Saved entries:
◇ ◇ ◇
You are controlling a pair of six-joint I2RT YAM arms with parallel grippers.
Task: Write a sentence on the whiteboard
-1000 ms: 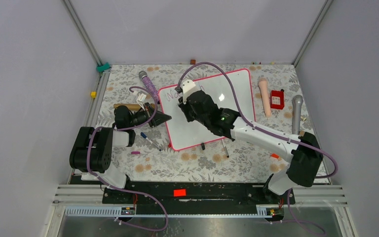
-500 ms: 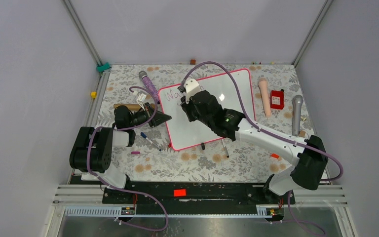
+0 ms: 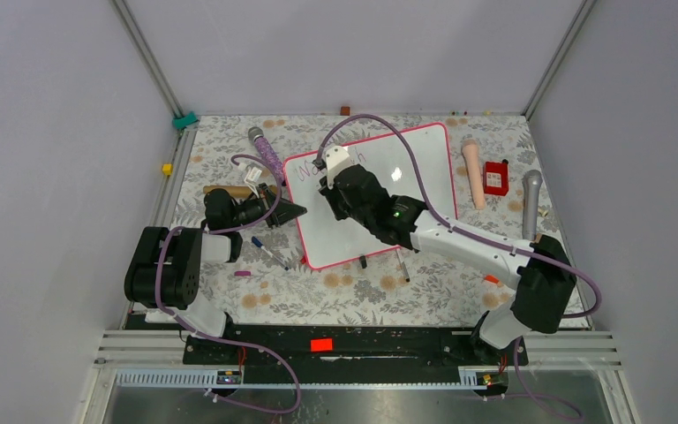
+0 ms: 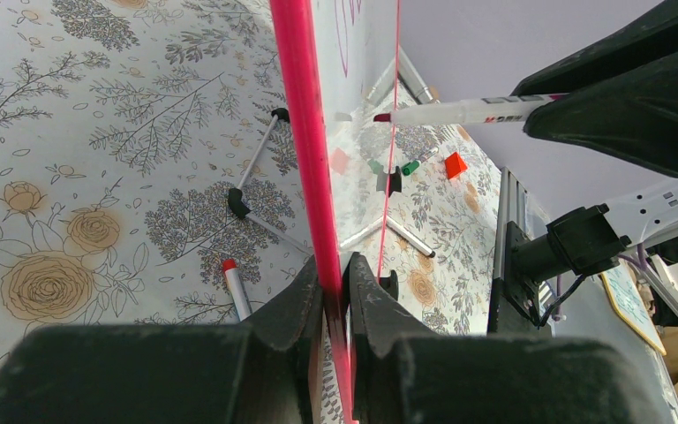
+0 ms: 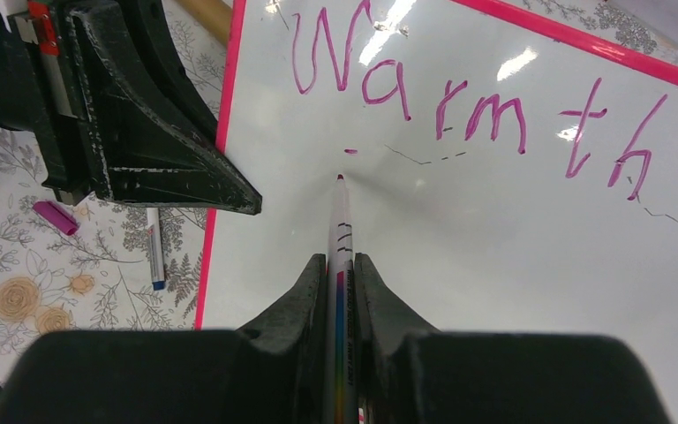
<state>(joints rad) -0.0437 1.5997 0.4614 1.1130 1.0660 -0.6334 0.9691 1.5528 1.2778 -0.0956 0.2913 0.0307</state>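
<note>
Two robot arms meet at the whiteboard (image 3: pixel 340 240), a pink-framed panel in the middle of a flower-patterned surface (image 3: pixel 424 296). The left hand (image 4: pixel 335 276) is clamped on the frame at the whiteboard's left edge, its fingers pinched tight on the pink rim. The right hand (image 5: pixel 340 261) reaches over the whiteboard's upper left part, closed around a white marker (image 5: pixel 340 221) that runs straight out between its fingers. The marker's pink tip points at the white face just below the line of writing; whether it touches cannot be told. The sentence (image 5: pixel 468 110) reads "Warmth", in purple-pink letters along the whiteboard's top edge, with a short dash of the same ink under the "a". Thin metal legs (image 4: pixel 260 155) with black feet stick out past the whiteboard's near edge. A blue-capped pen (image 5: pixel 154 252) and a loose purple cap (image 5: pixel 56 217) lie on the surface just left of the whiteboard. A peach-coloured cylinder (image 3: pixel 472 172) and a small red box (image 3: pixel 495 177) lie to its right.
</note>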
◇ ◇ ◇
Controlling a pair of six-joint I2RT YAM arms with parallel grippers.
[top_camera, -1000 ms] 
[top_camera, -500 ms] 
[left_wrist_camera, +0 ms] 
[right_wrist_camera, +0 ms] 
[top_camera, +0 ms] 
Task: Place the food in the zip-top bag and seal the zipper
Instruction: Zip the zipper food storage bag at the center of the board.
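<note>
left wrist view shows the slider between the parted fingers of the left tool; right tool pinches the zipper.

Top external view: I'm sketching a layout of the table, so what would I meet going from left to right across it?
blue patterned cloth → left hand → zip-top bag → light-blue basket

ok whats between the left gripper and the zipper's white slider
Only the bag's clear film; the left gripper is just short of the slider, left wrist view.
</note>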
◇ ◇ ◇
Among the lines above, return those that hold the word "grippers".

You are controlling a pair of six-joint I2RT YAM arms with parallel grippers.
Controlling a pair of six-joint I2RT YAM arms with parallel grippers.

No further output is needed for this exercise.